- **Exercise brief**:
Nothing in the listing may change. Repeat all of it.

- **Information provided**:
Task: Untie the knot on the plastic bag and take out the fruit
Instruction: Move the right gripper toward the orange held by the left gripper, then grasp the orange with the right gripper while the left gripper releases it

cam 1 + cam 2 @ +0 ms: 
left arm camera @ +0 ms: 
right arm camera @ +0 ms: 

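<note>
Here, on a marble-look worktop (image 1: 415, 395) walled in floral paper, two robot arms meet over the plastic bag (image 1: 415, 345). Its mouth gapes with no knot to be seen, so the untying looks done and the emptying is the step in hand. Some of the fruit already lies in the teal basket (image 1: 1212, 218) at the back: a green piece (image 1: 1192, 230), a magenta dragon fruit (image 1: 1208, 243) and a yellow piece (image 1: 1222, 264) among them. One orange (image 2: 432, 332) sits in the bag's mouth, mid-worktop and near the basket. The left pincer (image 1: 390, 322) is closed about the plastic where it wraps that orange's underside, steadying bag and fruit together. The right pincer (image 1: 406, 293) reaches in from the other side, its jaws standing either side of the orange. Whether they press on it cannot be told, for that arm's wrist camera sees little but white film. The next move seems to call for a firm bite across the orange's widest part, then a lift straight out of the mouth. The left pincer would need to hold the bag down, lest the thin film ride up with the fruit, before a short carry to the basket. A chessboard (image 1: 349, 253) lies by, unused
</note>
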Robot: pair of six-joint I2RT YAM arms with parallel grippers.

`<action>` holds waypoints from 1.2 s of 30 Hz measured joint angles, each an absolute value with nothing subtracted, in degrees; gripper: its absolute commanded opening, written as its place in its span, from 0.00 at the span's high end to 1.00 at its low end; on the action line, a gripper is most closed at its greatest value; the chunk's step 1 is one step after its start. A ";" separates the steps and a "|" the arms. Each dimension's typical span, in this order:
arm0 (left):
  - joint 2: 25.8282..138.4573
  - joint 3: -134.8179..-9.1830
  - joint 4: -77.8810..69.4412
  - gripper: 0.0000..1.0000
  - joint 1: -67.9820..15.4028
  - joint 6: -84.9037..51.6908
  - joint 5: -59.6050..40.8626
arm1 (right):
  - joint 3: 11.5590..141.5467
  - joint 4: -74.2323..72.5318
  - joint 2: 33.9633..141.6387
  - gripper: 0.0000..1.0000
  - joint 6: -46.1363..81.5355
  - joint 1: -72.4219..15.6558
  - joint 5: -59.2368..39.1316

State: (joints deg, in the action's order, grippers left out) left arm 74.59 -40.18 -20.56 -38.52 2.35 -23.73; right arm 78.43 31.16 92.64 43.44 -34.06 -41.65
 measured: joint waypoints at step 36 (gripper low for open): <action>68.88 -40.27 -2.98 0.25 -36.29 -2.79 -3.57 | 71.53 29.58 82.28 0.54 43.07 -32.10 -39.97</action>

- **Response to the exercise**:
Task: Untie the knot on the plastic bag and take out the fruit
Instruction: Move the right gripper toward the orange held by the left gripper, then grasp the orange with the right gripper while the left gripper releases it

cam 1 + cam 2 @ +0 ms: 
left arm camera @ +0 ms: 
right arm camera @ +0 ms: 

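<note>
Here, on a marble-look worktop (image 1: 415, 395) walled in floral paper, two robot arms meet over the plastic bag (image 1: 415, 345). Its mouth gapes with no knot to be seen, so the untying looks done and the emptying is the step in hand. Some of the fruit already lies in the teal basket (image 1: 1212, 218) at the back: a green piece (image 1: 1192, 230), a magenta dragon fruit (image 1: 1208, 243) and a yellow piece (image 1: 1222, 264) among them. One orange (image 2: 432, 332) sits in the bag's mouth, mid-worktop and near the basket. The left pincer (image 1: 390, 322) is closed about the plastic where it wraps that orange's underside, steadying bag and fruit together. The right pincer (image 1: 406, 293) reaches in from the other side, its jaws standing either side of the orange. Whether they press on it cannot be told, for that arm's wrist camera sees little but white film. The next move seems to call for a firm bite across the orange's widest part, then a lift straight out of the mouth. The left pincer would need to hold the bag down, lest the thin film ride up with the fruit, before a short carry to the basket. A chessboard (image 1: 349, 253) lies by, unused
</note>
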Robot: pair of six-joint I2RT YAM arms with parallel grippers.

`<action>` holds waypoints from 1.2 s of 30 Hz measured joint angles, each an absolute value with nothing subtracted, in degrees; gripper: its absolute commanded opening, written as its place in its span, from 0.00 at the span's high end to 1.00 at its low end; on the action line, a gripper is most closed at its greatest value; the chunk's step 1 is one step after its start. A ";" separates the steps and a "|" the arms. Each dimension's typical span, in this order:
arm0 (left):
  - joint 2: 25.8282..138.4573
  - joint 3: -134.8179..-9.1830
  - joint 4: -77.8810..69.4412
  - gripper: 0.0000..1.0000
  - joint 1: -67.9820..15.4028
  - joint 6: -84.9037..51.6908
  - joint 5: -59.6050..40.8626
arm1 (right):
  - joint 3: 11.5590..141.5467
  - joint 4: -74.2323..72.5318
  - joint 2: 33.9633..141.6387
  - gripper: 0.0000..1.0000
  - joint 6: -46.1363..81.5355
  - joint 1: -72.4219..15.6558
  - joint 5: -59.2368..39.1316

State: (joints deg, in the action's order, grippers left out) left arm 74.59 -40.18 -20.56 -38.52 2.35 -23.73; right arm 78.43 31.16 92.64 43.44 -34.06 -41.65
 measured: joint waypoints at step 36 (gripper low for open): <action>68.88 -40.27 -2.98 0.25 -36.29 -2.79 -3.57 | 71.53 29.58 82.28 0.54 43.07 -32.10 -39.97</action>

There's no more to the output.